Intro by Cailean Osborne, Lifestyle Editor:
While Yik Yak was launched in 2013, it really started to take flight last summer and has now landed in Edinburgh. Yik Yak is everywhere on campus. Students are yakking, as it’s called, about lectures, tutorials, the library, Teviot, Potterrow, their flatmates, their halls, their societies, their clubs, nightclubs, their lives – you get the picture. Yaks like, ‘Waking up and reading yaks like it’s the morning paper,’ which received 103 Ups, are evidence of Yik Yak’s growing importance to Edinburgh University students.
By Oliver Abrahams, @freshvitaminC:
Yik Yak was created by two South Carolina students to bring together students around the world in their campus radiuses in anonymous idea sharing. One brilliant feature of Yik Yak is its peer-review-esque scheme, where fellow yakkers upvote and downvote yaks. Bullies are shot down after five down-votes, seeing their yak removed from the feed. Therefore, it is no platform for offence or harassment. Although there are exceptions, for instance when a yakker shared, “Those people you keep as friends on Facebook just so you can laugh at their lives,” receiving 100 up-votes. But for the most part, Edinburgh University students have shown that Yik Yak can be great when used responsibly, and it allows students to share their qualms and witty one-liners. An example of a comical yak, “My relationship aims: find someone who treats me like Kanye treats Kanye,” getting 100+ up votes, Yaks like this are few and far between with most expiring with 1 or 2 up votes.
With an app that only functions as long as its popularity remains, its lifespan is questionable, however. Like many apps these days, it is in danger of a cycle of decline as soon as students lose interest.
Furthermore, more and more writers are drawn further into the realms of Yik Yak, where the pressure to write a successful yak builds, naturally causing mild stress and often no results for the yakker. Their experience of Yik Yak certainly will be frustrating and unstable.
However, one must bear in mind, this app has a different purpose: to share ideas about what’s happening around you; what students are doing and thinking on your campus. Your last concern should be, ‘How do I write a witty yak?’ If anything, you won’t receive the popular credit because after all it’s anonymous.

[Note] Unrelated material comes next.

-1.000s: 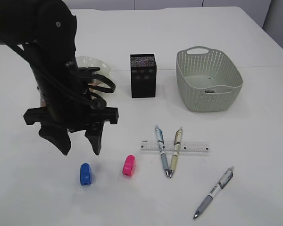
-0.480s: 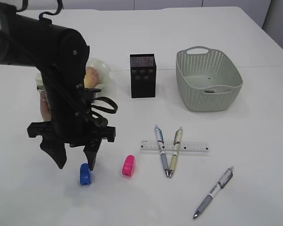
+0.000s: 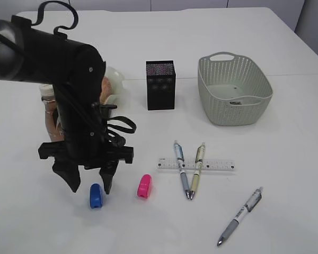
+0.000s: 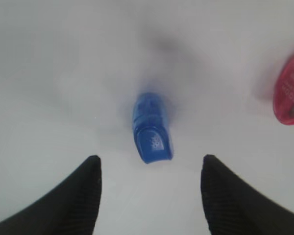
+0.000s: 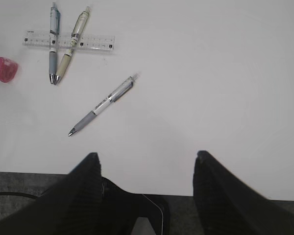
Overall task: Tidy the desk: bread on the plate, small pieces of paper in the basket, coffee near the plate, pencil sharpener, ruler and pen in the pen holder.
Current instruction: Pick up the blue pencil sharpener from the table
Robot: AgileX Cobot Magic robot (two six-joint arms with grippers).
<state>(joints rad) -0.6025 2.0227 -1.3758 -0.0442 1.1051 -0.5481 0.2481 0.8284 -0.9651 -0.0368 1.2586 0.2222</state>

All in all, Yik Yak is a whole new level of social media allowing everyone to share their ideas on a level playing field and it’s definitely one to keep an eye on.
By Sarah Rutledge, @rutabagels:
Yik Yak is a phone app designed by students for students. The biggest factor that has increased the app’s popularity is the fact that it is anonymous. This anonymity means people are able to post whatever they please without any repercussions. Controversially, this has led to students in Edinburgh attacking different groups of people in ways that no one would do if their names were made known. An example, “Arrogance can conceivably be earned by 1) being attractive 2) being smart or 3) being funny. With 0/3, how come all the Model United Nations people are so arrogant?” ‘Yaks’ such as this are the reason why Yik Yak has been banned from many campuses throughout the United States.
Overall, however, Yik Yak brings a greater sense of community to regularly isolated students. University can often be stressful and Yaks such as, “Waking up and knowing that this is the day you will pull your life and uni grades together. Get breakfast. Go back to bed and sleep for the rest of the day,” are a reminder that we are not alone in the way we are feeling. University may be stressful, but Yik Yak is a reminder that 30,000 other students are all having the same struggles every day. This app has become a way to express creativity and a platform to bring together communities of students. Any negatives are clearly outweighed by positives. It is only a matter of time until we see Yik Yak growing to be as big as things such as Twitter and Facebook.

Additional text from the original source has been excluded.